• **About this exercise**:
Copy each line of the following material that has the string "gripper".

╔══

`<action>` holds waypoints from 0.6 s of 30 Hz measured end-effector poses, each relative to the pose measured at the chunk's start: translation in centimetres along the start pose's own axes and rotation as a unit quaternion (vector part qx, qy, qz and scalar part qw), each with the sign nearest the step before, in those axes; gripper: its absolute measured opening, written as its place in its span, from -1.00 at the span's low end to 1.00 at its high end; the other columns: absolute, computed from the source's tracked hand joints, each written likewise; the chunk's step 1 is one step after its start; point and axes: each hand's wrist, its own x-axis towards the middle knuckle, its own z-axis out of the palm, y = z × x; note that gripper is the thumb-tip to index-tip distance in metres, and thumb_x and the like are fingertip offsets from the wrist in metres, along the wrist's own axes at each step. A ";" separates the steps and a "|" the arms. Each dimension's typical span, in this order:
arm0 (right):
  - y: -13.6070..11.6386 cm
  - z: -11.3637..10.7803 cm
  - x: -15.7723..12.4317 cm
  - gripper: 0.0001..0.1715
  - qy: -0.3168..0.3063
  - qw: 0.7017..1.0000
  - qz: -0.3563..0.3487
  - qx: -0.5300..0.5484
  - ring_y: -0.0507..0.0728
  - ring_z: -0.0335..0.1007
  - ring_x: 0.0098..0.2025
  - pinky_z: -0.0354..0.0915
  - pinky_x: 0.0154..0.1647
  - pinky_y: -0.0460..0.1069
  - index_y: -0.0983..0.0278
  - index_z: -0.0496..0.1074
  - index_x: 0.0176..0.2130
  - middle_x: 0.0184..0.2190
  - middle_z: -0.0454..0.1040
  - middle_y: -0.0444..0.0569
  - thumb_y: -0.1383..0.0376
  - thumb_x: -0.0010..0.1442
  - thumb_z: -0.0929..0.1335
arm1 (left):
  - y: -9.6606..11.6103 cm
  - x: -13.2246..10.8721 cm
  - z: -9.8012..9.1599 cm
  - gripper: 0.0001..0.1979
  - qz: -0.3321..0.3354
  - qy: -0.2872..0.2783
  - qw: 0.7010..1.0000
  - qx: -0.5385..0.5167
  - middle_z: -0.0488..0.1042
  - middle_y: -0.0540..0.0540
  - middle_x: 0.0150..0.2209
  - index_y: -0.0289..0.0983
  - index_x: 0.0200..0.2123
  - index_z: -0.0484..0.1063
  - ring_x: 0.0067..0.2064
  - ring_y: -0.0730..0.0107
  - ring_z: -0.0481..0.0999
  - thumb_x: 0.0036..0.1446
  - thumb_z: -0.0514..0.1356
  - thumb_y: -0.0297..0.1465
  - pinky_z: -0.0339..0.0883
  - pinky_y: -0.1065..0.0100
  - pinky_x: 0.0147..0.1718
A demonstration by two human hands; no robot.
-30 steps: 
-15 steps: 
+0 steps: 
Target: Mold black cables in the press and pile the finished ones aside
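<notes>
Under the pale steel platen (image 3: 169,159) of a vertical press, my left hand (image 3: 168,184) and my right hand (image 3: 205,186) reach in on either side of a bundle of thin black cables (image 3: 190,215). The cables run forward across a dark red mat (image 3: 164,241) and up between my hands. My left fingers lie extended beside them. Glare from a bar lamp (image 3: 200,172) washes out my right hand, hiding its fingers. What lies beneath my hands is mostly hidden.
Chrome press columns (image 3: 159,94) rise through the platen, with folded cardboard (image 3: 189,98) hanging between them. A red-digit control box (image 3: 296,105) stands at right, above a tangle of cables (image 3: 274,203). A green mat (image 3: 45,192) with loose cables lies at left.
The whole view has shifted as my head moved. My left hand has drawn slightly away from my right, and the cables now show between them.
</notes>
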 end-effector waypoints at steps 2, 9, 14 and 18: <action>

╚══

• **Answer to this exercise**:
`<action>` holds waypoints from 0.6 s of 30 Hz measured end-effector poses, each relative to the pose measured at the chunk's start: translation in centimetres along the start pose's own axes and rotation as a unit quaternion (vector part qx, qy, qz and scalar part qw), each with the sign nearest the step before, in those axes; gripper: its absolute measured opening, written as its place in its span, from -1.00 at the span's low end to 1.00 at its high end; the other columns: absolute, computed from the source's tracked hand joints, each written likewise; the chunk's step 1 is one step after its start; point and axes: each hand's wrist, its own x-axis towards the middle knuckle, its own z-axis out of the palm, y = z × x; note that gripper is the thumb-tip to index-tip distance in metres, and thumb_x and the like are fingertip offsets from the wrist in metres, along the wrist's own axes at each step. A ";" separates the steps and a "|" the arms. Each dimension's typical span, in this order:
  - gripper: 0.0001..0.1715
  - gripper: 0.0001..0.1979

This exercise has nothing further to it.